Print the data exactly. Omit the pictures.

(Extracted data entries)

──────────────────────────────

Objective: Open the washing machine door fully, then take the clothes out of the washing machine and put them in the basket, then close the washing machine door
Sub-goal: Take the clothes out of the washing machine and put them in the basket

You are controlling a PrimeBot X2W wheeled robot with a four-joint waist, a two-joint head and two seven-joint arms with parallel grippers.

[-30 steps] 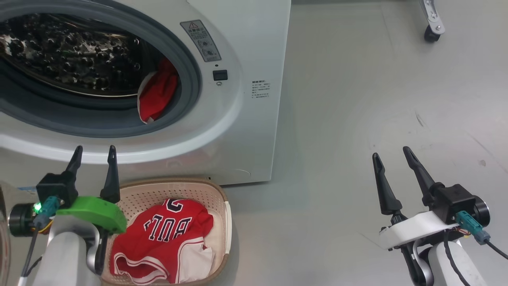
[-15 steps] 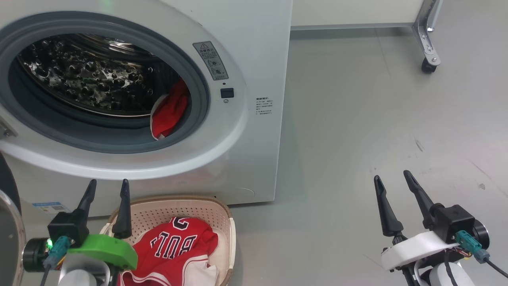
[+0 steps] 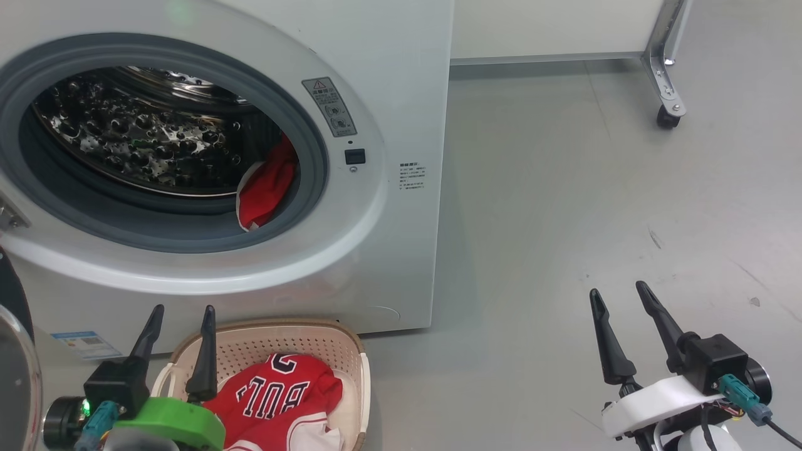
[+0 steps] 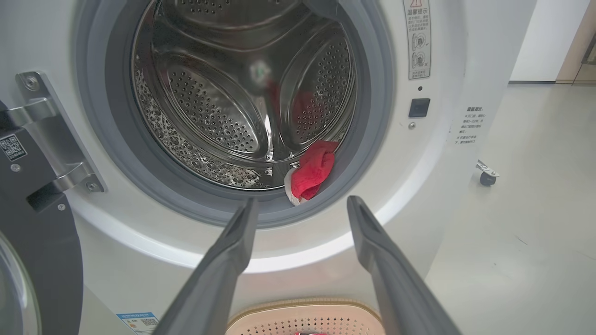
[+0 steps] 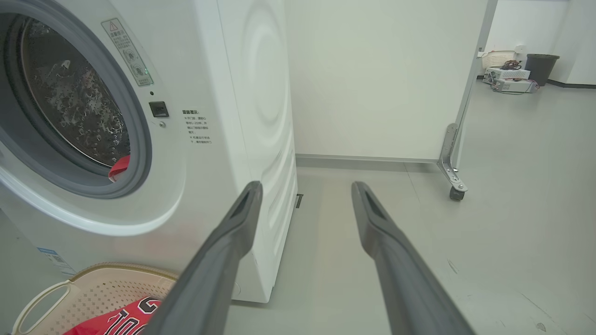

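Since one BULLS jersey lies in the basket at lower left, I'm mid-unloading, and my empty, wide-open left pincer next needs the red garment at the edge of the drum, centre-left.

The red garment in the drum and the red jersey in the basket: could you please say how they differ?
The garment in the drum is bunched against the grey door seal; the jersey in the basket lies spread out. The jersey shows lettering; the garment shows none. Both are bright red with white trim.
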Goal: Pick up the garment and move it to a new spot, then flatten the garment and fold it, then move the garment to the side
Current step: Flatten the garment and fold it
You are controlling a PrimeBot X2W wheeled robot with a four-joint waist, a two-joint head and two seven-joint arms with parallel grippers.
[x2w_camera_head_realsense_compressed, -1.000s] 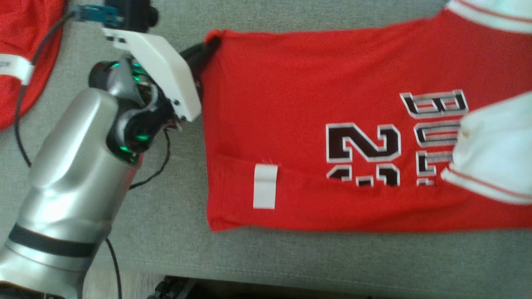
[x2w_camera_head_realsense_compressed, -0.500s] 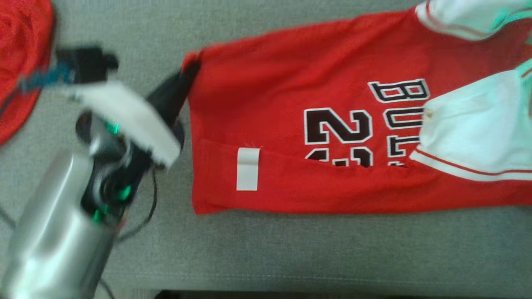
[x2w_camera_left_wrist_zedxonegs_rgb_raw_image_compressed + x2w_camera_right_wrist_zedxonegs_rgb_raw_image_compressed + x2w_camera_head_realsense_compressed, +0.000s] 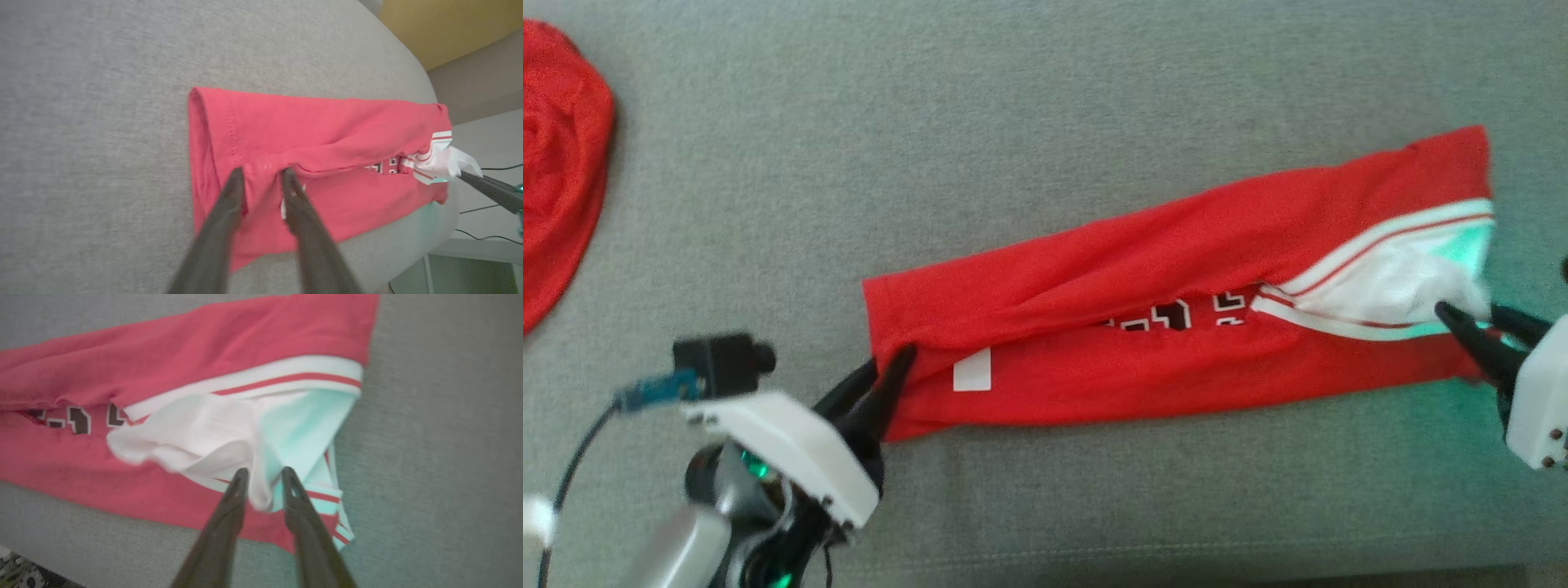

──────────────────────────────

● **Written response**:
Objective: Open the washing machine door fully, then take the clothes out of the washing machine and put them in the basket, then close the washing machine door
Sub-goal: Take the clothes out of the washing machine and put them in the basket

You are controlling a PrimeBot X2W wheeled robot with a four-joint waist, a two-joint head and two seven-joint arms with parallel grippers.

[-30 steps] 
[-15 steps] 
[+0 steps] 
[+0 steps] 
[+0 steps] 

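Since one BULLS jersey lies in the basket at lower left, I'm mid-unloading, and my empty, wide-open left pincer next needs the red garment at the edge of the drum, centre-left.

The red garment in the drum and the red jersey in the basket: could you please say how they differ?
The garment in the drum is bunched against the grey door seal; the jersey in the basket lies spread out. The jersey shows lettering; the garment shows none. Both are bright red with white trim.
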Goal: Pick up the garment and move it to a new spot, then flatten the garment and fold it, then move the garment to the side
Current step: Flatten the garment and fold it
You are controlling a PrimeBot X2W wheeled robot with a four-joint waist, a two-joint head and two seven-joint arms with parallel grippers.
[x2w_camera_head_realsense_compressed, -1.000s] 
[x2w_camera_head_realsense_compressed, -0.500s] 
[x2w_camera_left_wrist_zedxonegs_rgb_raw_image_compressed + x2w_camera_right_wrist_zedxonegs_rgb_raw_image_compressed + x2w_camera_head_realsense_compressed, +0.000s] 

No further output is required, since the answer is complete.